Certains partisans de l'Alabama ont déclaré à la Cour suprême que les contestations de la carte ne sont que des tentatives d'aider le parti démocrate à remporter des élections, car les électeurs noirs favorisent massivement les candidats démocrates.

"C'est de la politique de parti, et ils cherchent deux districts démocrates, pas des districts de minorités", a déclaré le président du parti républicain d'Alabama, John Wahl, dans une interview. "Nous ne voulons pas regarder les gens en fonction de leur race ou de la couleur de leur peau. Nous voulons considérer l'Alabama comme un seul peuple, une seule voix, et tracer les lignes en fonction des communautés plutôt que de toute race individuelle."

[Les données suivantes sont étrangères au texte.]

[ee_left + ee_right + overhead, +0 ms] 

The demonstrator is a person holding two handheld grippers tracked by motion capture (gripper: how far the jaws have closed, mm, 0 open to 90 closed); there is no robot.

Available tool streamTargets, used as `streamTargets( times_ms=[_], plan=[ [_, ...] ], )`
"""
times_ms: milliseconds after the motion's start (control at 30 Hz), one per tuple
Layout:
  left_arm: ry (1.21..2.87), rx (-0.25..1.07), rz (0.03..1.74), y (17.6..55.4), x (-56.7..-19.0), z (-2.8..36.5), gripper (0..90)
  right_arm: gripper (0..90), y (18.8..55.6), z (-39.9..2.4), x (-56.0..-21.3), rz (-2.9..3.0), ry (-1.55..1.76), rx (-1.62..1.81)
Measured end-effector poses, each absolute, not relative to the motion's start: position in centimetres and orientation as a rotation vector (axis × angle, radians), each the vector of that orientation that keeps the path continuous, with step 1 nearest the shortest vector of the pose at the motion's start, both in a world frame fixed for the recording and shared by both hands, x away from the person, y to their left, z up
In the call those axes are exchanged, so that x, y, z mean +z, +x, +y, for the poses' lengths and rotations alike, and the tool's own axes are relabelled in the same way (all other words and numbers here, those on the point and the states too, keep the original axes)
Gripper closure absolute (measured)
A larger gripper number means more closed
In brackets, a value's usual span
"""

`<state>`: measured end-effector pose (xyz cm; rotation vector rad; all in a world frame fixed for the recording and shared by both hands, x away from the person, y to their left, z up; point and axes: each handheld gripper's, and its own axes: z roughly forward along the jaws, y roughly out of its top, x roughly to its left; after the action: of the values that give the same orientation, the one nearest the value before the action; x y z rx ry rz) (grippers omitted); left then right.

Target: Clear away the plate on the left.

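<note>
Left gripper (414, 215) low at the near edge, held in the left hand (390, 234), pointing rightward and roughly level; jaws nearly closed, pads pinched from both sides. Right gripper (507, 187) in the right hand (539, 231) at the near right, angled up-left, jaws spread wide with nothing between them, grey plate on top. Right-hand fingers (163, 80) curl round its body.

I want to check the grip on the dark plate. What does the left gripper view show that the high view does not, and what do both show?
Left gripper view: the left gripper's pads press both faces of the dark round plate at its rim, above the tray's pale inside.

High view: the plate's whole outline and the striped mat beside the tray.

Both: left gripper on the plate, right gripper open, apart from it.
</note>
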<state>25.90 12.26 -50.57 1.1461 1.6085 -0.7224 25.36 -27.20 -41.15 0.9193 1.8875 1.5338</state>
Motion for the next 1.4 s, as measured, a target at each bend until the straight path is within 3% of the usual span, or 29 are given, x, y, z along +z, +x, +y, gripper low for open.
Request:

Les circonscriptions électorales sont redessinées chaque décennie pour refléter les changements de population mesurés par un recensement national, dont le dernier a eu lieu en 2020. Dans la plupart des États, ce redécoupage est effectué par le parti au pouvoir, ce qui peut conduire à la manipulation des cartes pour des gains partisans. Dans un arrêt majeur de 2019, la Cour suprême a interdit aux juges fédéraux de mettre un frein à cette pratique, connue sous le nom de gerrymandering partisan. Cet arrêt n'a pas empêché les tribunaux d'examiner le gerrymandering discriminatoire sur le plan racial.

Une décision dans l'affaire de l'Alabama est attendue d'ici juin prochain.